## [WHAT IS BEING ASKED]
Only the text belongs in the copy. Transcribe the data exactly and drop any pictures.

## [SUPPLIED DATA]
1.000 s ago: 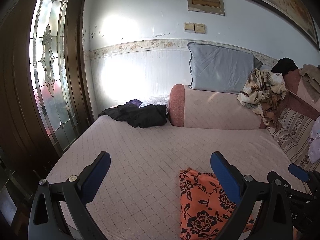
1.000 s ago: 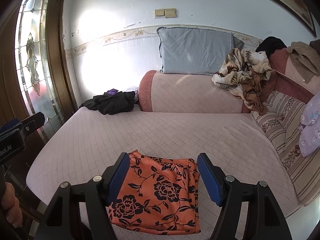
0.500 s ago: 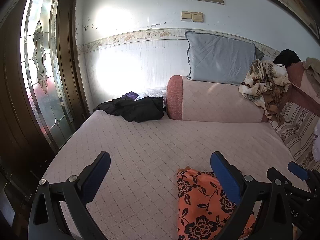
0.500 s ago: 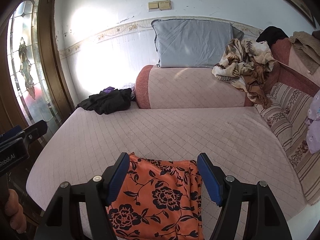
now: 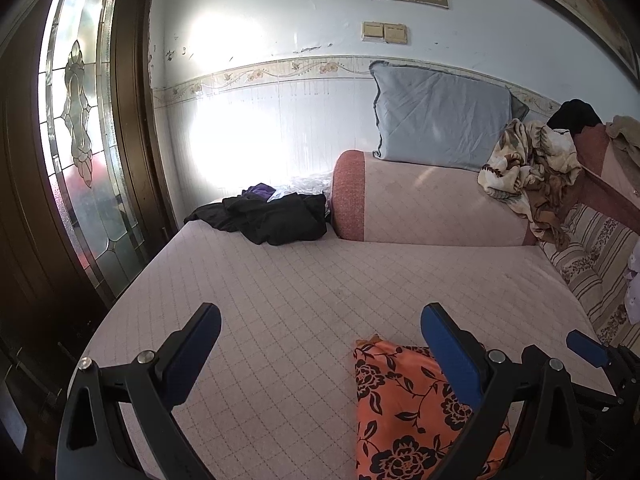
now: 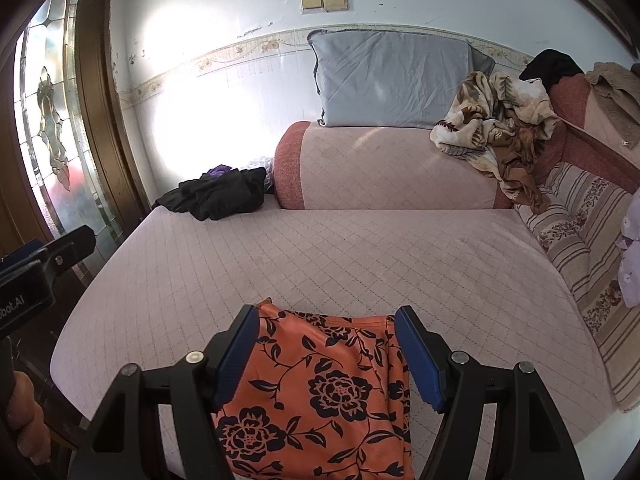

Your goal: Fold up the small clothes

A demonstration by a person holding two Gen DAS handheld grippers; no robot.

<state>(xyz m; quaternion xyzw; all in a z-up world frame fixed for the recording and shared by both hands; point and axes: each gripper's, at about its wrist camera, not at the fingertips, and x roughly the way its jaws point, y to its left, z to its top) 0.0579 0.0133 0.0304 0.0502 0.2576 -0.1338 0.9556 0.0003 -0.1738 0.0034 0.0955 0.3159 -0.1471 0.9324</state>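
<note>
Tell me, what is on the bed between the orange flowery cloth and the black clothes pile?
Nothing. Between the orange flowery cloth and the black clothes pile there is only bare pink quilted bed cover. Both wrist views show it.

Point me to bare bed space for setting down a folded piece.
Free: the wide quilted middle of the bed, between the orange garment in front, the bolster behind and the striped cushion on the right. Crowded: the far-left corner holds black clothes.
</note>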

## [WORKED SOLUTION]
1.000 s ago: 
1.000 s ago: 
0.500 s ago: 
0.500 s ago: 
now: 
now: 

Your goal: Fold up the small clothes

A demonstration by a person holding two Gen DAS handheld grippers; no robot.

<state>(xyz m; quaternion xyzw; all in a z-up world frame fixed for the recording and shared by both hands; point and axes: each gripper's, at about its wrist camera, not at the fingertips, and x roughly the way its jaws point, y to its left, z to its top) 0.0579 0.0133 0.0304 0.0502 0.2576 -0.1338 0.9556 0.0003 -0.1738 0.0034 0.0955 0.3159 -0.1471 0.9324</state>
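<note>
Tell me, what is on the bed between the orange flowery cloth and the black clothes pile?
Nothing. Between the orange flowery cloth and the black clothes pile there is only bare pink quilted bed cover. Both wrist views show it.

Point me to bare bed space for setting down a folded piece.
Free: the wide quilted middle of the bed, between the orange garment in front, the bolster behind and the striped cushion on the right. Crowded: the far-left corner holds black clothes.
</note>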

This concludes the exercise.